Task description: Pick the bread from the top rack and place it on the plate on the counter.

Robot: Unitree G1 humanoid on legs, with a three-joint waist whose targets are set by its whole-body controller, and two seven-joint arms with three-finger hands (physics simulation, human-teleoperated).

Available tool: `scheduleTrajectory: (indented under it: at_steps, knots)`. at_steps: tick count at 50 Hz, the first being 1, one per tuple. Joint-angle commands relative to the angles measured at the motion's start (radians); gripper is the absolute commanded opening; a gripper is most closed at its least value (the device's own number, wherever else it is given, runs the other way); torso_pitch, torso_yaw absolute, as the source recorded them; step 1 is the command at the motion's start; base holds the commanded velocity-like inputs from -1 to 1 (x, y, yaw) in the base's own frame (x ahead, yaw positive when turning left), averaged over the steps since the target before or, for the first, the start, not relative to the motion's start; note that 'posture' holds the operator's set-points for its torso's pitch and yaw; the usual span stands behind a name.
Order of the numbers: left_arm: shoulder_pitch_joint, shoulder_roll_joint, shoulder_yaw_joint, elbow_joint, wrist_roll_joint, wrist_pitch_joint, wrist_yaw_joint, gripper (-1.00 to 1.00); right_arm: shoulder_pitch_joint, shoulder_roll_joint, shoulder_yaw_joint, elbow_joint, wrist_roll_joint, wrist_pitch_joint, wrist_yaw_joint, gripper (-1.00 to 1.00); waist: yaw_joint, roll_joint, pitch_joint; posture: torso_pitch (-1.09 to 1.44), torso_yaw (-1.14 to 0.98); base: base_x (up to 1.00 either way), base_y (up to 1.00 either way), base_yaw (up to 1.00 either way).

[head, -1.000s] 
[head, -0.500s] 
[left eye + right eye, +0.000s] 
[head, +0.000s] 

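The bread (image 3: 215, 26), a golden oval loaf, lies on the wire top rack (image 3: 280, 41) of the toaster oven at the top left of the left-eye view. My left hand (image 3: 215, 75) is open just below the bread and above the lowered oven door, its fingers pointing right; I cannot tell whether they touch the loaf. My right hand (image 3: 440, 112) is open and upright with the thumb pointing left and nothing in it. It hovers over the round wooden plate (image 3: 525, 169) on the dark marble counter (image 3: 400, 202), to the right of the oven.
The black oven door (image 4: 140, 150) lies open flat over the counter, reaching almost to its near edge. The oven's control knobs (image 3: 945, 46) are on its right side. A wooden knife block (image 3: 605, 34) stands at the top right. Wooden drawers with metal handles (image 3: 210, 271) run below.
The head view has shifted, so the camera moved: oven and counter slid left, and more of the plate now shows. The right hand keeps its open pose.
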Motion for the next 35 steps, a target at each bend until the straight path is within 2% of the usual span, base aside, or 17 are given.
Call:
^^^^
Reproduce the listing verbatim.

Your solution |
Task description: Pick the bread from the top rack and place it on the plate on the counter.

Robot: Unitree G1 humanoid on legs, with a three-joint waist whose targets are set by its whole-body controller, and two seven-joint arms with three-finger hands (physics simulation, human-teleoperated).

Available tool: `scheduleTrajectory: (indented under it: at_steps, knots)`. at_steps: tick count at 50 Hz, the first being 1, one per tuple. Joint-angle commands relative to the angles measured at the motion's start (radians); gripper is the absolute commanded opening; a gripper is most closed at its least value (the device's own number, wherever else it is given, runs the other way); torso_pitch, torso_yaw absolute, as the source recorded them; step 1 is the command at the motion's start; base holds the commanded velocity-like inputs from -1 to 1 (x, y, yaw) in the base's own frame (x ahead, yaw positive when turning left), averaged over the steps since the target before or, for the first, the start, not relative to the motion's start; note that 'posture' holds the operator's set-points for its torso's pitch and yaw; the usual span stands behind a name.
Order of the numbers: left_arm: shoulder_pitch_joint, shoulder_roll_joint, shoulder_yaw_joint, elbow_joint, wrist_roll_joint, wrist_pitch_joint, wrist_yaw_joint, gripper (-1.00 to 1.00); right_arm: shoulder_pitch_joint, shoulder_roll_joint, shoulder_yaw_joint, elbow_joint, wrist_roll_joint, wrist_pitch_joint, wrist_yaw_joint, gripper (-1.00 to 1.00); waist: yaw_joint, roll_joint, pitch_joint; posture: torso_pitch (-1.09 to 1.44), torso_yaw (-1.14 to 0.98); base: base_x (up to 1.00 either way), base_y (up to 1.00 either way), base_yaw (up to 1.00 either way).

[head, -1.000s] 
[head, -0.500s] 
[left eye + right eye, +0.000s] 
[head, +0.000s] 

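The bread (image 3: 215, 26), a golden oval loaf, lies on the wire top rack (image 3: 280, 41) of the toaster oven at the top left of the left-eye view. My left hand (image 3: 215, 75) is open just below the bread and above the lowered oven door, its fingers pointing right; I cannot tell whether they touch the loaf. My right hand (image 3: 440, 112) is open and upright with the thumb pointing left and nothing in it. It hovers over the round wooden plate (image 3: 525, 169) on the dark marble counter (image 3: 400, 202), to the right of the oven.
The black oven door (image 4: 140, 150) lies open flat over the counter, reaching almost to its near edge. The oven's control knobs (image 3: 945, 46) are on its right side. A wooden knife block (image 3: 605, 34) stands at the top right. Wooden drawers with metal handles (image 3: 210, 271) run below.
The head view has shifted, so the camera moved: oven and counter slid left, and more of the plate now shows. The right hand keeps its open pose.
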Motion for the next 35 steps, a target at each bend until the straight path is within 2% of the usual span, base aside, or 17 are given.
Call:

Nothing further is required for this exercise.